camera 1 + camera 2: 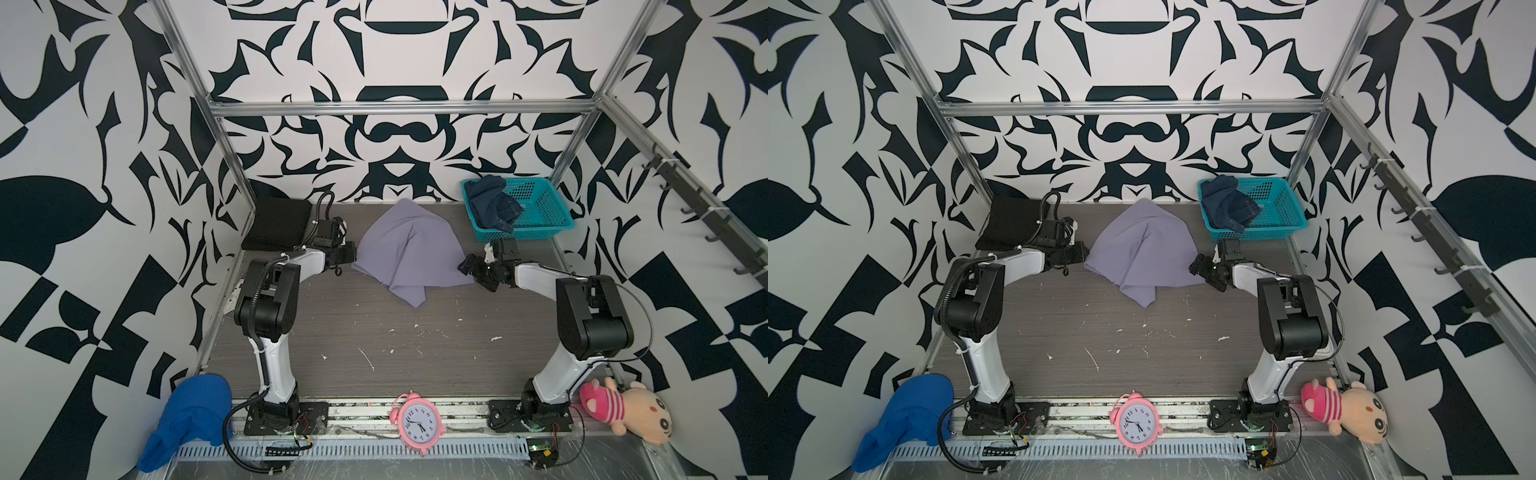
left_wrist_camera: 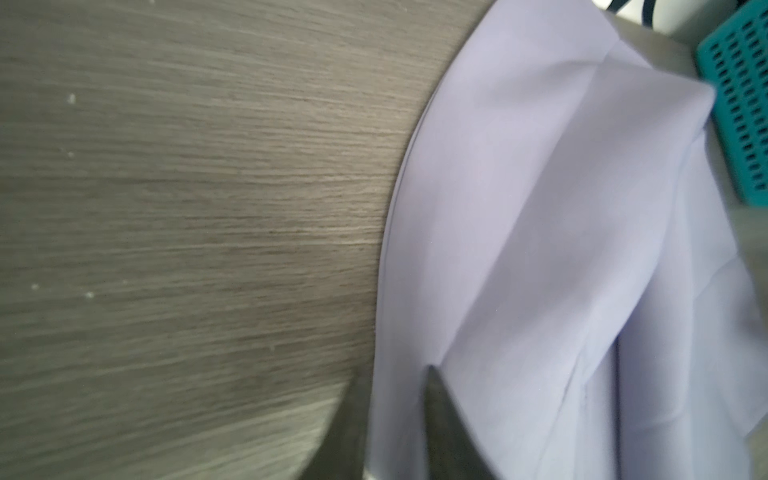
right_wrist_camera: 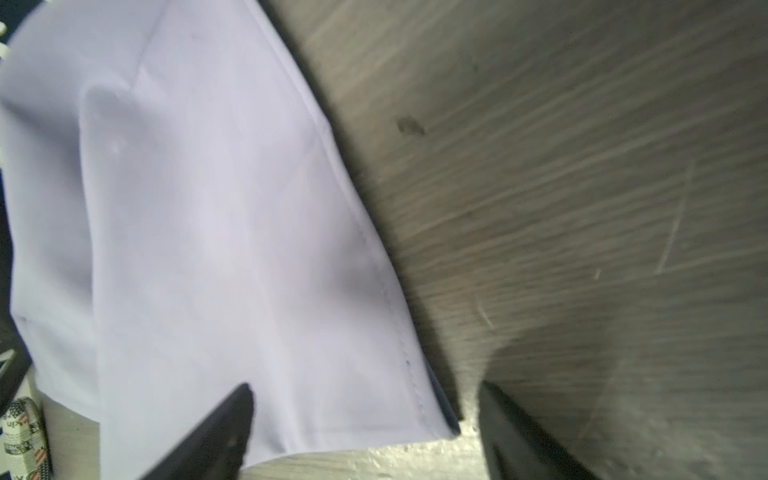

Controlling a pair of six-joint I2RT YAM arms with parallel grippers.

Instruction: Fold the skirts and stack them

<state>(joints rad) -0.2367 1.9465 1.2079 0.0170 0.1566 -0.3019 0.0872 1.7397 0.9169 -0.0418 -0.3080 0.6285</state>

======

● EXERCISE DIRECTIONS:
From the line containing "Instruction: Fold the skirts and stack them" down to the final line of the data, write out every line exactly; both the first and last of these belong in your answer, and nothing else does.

● WRITTEN REPLY:
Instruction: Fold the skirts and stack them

<state>(joints rad) -0.2367 1.9465 1.2079 0.0170 0.1566 -0.3019 0.0872 1.7397 0.9169 -0.0418 -0.3080 0.6285</state>

The exercise is done.